REQUIRED WORK:
Could you please find each line in the records that contains the word "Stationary" and copy it?

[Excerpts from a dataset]
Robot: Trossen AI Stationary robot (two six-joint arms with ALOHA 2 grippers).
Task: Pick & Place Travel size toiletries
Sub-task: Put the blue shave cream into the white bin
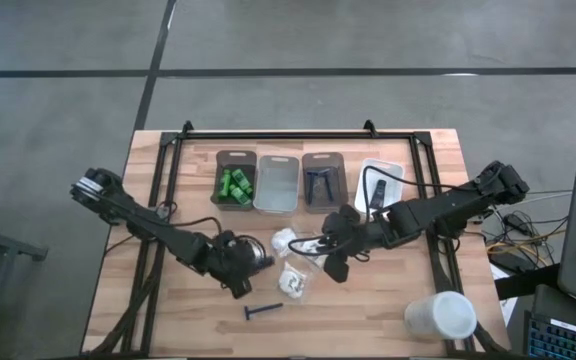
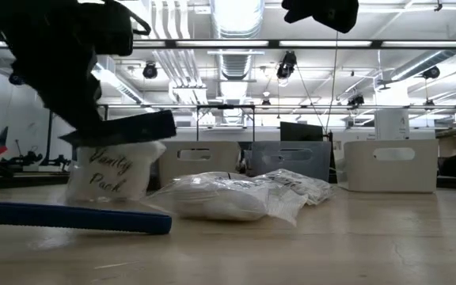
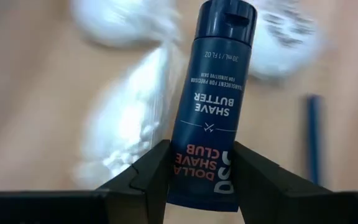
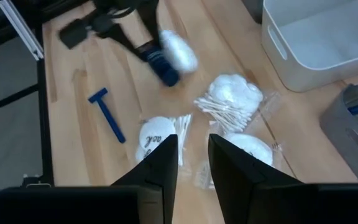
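Item: dark blue tube (image 3: 211, 106), grasped in our left end effector (image 3: 201, 171). Our right end effector (image 4: 193, 158), fingers narrowly parted, empty, above white packets (image 4: 232, 102); blue razor (image 4: 107, 115) beyond.

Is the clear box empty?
Yes, empty. The high view shows only bare bottom in the clear bin; the green bottles sit next door.

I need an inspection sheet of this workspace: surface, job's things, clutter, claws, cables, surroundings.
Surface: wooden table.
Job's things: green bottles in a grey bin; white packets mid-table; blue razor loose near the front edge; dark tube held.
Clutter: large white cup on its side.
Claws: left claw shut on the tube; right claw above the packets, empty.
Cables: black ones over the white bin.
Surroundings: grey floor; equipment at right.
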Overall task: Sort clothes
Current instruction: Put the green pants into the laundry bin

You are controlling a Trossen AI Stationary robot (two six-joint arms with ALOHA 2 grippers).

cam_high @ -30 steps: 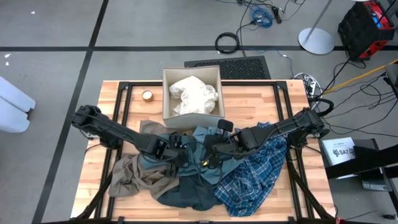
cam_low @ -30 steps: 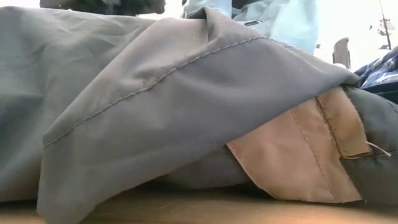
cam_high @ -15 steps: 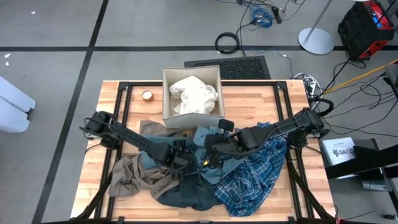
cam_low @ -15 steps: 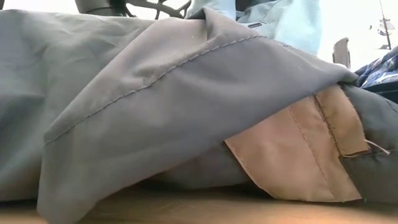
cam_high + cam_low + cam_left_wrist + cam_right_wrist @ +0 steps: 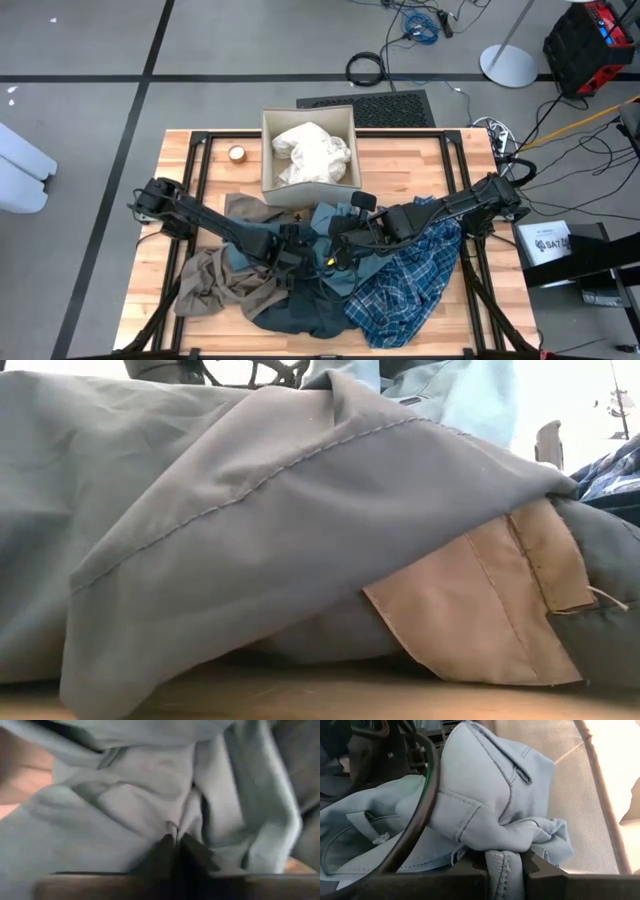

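Pinching now: left gripper point(image 5: 175, 840), wide a second ago, clamped on teal-grey shirt point(image 5: 150, 805) near fabric box point(image 5: 310, 185); right gripper point(image 5: 502, 865) grips same shirt.

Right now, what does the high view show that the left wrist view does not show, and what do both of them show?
Only the high view shows the whole table, the beige fabric box with cream-white pieces inside, the blue plaid shirt, the tan-brown garment and the right gripper in the pile. Only the left wrist view shows the left gripper pinched shut on a fold of the teal-grey shirt. Both show that shirt and the left gripper on it.
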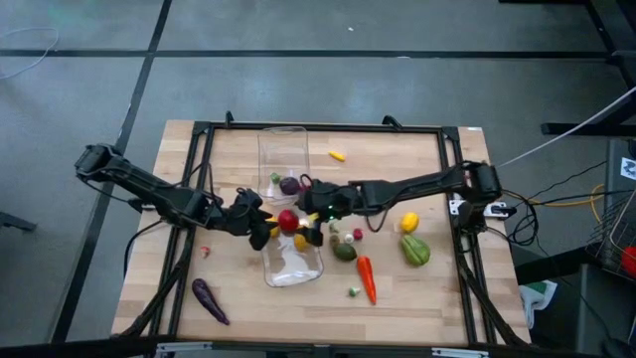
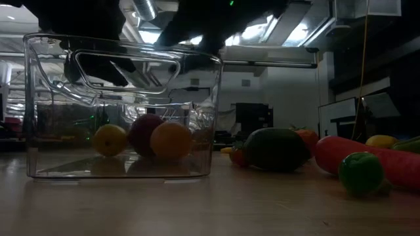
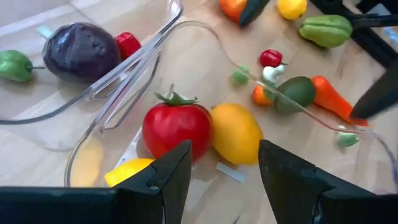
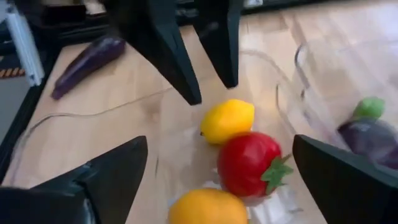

TASK OUTPUT:
Robot: Trossen AI Stationary robot (two six-joint arms with ALOHA 2 grippers).
You are controlling a Trossen AI Stationary robot (two six-joint arms with ALOHA 2 grippers).

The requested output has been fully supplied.